Buscan cambios en retenciones para petroleras

El gobierno insiste en volver una y otra vez sobre sus pasos en el polémico tema de las retenciones a la exportación de hidrocarburos. Ahora, lo que parece más posible es que a partir del próximo 1 de marzo se aplique la retención de 20% a la venta externa de crudo y de 5% a los combustibles líquidos, tal como fue establecido por decreto hace diez días, pero con una variante clave: se pedirá el dinero por adelantado y se fijará un escalonamiento hacia abajo del impuesto por períodos de 120 días, durante los cinco años en que deben aplicarse según la ley.

Tal como estaba planteado en enero, el gobierno necesita los fondos en forma inmediata, y no puede esperar a que las retenciones se liquiden mensualmente al ritmo de la exportación.

En forma reservada, el jefe de Gabinete, Jorge Capitanich; y el secretario de Energía, Alieto Guadagni, estarían negociando con las principales exportadoras -Repsol-YPF, Pérez Companc, Pan American Energy y Chevron- mantener las retenciones, lo que no dejaría públicamente al gobierno dando marcha atrás, pero por otro decreto, se establecerían alícuotas gradualmente menores a medida que pasa el tiempo, y se les pediría a las petroleras que anticipen a valor presente el dinero correspondiente.

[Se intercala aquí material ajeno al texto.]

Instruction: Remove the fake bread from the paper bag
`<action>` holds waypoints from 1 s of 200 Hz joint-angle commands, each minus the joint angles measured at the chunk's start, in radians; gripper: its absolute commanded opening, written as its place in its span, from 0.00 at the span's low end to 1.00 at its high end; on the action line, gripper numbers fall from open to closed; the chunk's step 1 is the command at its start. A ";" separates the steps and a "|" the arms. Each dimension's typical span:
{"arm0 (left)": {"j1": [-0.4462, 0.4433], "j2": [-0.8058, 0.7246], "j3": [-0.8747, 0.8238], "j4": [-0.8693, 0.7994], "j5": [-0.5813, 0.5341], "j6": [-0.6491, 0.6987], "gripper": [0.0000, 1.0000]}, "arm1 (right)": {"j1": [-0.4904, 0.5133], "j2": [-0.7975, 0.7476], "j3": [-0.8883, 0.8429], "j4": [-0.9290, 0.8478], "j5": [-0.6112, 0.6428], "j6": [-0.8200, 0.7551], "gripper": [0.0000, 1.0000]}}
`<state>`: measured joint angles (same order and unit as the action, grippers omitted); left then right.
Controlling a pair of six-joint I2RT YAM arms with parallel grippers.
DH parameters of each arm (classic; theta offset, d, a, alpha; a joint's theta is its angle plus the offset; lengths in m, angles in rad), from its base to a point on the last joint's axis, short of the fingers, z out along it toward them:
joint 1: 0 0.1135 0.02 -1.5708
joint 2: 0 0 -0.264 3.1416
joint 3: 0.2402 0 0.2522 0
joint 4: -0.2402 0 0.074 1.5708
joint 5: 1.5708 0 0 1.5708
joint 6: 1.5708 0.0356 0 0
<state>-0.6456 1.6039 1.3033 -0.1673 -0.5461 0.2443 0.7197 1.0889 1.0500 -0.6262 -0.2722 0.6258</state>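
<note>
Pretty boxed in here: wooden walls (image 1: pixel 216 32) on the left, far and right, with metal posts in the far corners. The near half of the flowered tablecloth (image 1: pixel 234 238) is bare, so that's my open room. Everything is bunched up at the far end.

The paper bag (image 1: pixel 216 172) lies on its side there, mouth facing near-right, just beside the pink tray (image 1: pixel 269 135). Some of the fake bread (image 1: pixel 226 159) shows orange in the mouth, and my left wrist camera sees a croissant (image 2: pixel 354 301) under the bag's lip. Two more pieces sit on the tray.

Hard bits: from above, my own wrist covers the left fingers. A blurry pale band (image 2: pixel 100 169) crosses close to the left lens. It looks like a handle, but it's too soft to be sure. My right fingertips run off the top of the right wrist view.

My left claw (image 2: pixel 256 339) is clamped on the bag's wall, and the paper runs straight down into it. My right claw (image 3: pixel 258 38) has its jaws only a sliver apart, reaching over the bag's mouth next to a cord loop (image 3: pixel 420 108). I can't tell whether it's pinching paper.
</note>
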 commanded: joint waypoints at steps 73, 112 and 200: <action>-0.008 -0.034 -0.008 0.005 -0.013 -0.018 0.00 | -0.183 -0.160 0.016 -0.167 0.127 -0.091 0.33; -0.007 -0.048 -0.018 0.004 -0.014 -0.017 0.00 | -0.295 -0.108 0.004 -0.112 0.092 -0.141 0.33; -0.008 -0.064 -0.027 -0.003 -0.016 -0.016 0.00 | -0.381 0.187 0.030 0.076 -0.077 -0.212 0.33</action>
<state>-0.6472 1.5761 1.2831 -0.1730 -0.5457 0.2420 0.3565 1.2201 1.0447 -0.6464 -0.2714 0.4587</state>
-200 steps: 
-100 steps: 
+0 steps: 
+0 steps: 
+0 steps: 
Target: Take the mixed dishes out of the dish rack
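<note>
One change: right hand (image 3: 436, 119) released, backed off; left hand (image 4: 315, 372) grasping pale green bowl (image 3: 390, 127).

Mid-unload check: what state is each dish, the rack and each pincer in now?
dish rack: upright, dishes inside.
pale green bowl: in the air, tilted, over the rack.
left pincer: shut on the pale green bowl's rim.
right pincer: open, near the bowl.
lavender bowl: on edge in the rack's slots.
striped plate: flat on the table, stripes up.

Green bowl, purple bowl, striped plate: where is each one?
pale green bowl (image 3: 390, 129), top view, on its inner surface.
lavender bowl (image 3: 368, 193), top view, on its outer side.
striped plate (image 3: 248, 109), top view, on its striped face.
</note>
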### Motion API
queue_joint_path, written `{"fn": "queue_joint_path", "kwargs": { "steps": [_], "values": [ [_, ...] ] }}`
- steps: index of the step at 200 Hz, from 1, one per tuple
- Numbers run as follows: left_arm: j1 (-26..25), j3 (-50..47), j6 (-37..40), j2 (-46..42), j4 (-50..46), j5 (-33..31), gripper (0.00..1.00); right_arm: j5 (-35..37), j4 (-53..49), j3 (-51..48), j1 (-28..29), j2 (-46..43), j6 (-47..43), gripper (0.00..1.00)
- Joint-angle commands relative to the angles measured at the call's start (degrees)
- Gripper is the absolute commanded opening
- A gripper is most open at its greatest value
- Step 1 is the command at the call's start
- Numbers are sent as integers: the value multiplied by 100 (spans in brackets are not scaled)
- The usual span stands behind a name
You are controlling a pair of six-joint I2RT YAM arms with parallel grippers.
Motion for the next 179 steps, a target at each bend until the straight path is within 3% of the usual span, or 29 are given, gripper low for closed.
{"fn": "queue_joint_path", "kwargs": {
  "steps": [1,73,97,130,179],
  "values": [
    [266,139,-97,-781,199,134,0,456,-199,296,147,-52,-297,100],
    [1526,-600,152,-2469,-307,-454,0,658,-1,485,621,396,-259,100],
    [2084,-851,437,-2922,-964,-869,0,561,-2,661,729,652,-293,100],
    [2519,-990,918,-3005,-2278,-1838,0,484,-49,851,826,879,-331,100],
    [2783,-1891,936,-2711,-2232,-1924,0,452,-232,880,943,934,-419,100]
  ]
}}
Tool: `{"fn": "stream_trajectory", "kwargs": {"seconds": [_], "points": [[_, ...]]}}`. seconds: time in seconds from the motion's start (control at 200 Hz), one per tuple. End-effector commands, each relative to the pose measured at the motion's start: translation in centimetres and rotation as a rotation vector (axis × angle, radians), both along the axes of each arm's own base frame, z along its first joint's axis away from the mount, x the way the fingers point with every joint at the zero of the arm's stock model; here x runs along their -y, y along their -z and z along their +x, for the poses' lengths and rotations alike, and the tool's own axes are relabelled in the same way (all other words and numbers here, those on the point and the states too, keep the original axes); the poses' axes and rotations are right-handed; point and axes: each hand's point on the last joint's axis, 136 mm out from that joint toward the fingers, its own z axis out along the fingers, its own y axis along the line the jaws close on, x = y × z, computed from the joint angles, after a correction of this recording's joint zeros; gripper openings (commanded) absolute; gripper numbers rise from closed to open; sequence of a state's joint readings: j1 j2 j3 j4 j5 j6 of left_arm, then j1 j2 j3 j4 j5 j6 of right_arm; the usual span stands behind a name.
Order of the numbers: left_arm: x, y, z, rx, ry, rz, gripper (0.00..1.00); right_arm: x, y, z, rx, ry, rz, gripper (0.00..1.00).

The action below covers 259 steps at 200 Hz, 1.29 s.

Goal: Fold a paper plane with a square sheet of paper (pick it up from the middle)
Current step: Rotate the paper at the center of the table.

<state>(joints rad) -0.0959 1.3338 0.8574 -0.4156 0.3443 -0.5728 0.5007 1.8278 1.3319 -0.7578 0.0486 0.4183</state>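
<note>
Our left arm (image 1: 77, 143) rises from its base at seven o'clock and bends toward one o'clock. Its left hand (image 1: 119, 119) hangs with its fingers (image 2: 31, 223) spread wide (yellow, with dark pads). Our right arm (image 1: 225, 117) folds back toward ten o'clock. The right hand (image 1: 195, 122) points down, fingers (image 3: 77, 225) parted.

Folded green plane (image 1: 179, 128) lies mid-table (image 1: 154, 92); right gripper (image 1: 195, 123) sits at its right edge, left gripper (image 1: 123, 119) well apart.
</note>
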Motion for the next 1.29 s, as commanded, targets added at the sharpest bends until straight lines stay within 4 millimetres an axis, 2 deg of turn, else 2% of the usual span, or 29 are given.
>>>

El anticipo de las retenciones por un monto de 1.300 millones de dólares fue un proyecto que propiciaron las petroleras en enero, cuando Capitanich les planteó la urgencia financiera del gobierno. Luego el proyecto se consideró «ventajoso» para las empresas, y éstas contraofertaron el impuesto en boca de pozo con una tasa de 8% para un precio internacional del crudo de u$s 20 por barril.

El adelanto de las retenciones, unido a su reducción gradual, conviene a las empresas, porque les da certidumbre a su negocio de la exportación. Ponen fondos ahora, pero saben que si aumentan las exportaciones, porque hay mayor excedente en el mercado interno o porque invierten más, el flujo de fondos futuros lo tienen asegurado.

• Respaldo

Capitanich admitió en cierta forma que se negocia en estos términos, tras una reunión con la Comisión de Energía de la Cámara de Diputados. «Esta comisión -dijo- ha dado un fuerte respaldo al Ejecutivo respecto de la posibilidad de tomar decisiones que por un lado garanticen un nivel de inversiones, de actividad, de empleo en las zonas productoras de petróleo, y que al mismo tiempo obtenga un nivel de ingresos suficientes para resolver múltiples problemas.»

Por su parte, el legislador justicialista por Mendoza, Arturo Lafalla, dijo que «hay una decisión del Ejecutivo en marcha, y hay un diálogo abierto que esperemos muy rápidamente corrija los efectos no queridos de esta decisión que todos compartimos».

Dicho de otra forma, Lafalla, al igual que gobernadores y legisladores de las provincias productoras, quieren que el gobierno logre un acuerdo con las petroleras, que les garantice que no se cerrarán los yacimientos menos productivos, mientras que una retención de 20% se considera desalentadora para la inversión.

El tema tiene, además, una arista grave:
una eventual disminución de la actividad en las provincias petroleras llevaría a un fuerte conflicto social. Pero en este caso, además, correrían riesgos, el abastecimiento de gas a Chile que está comprometido por contrato y la generación de electricidad a nivel local.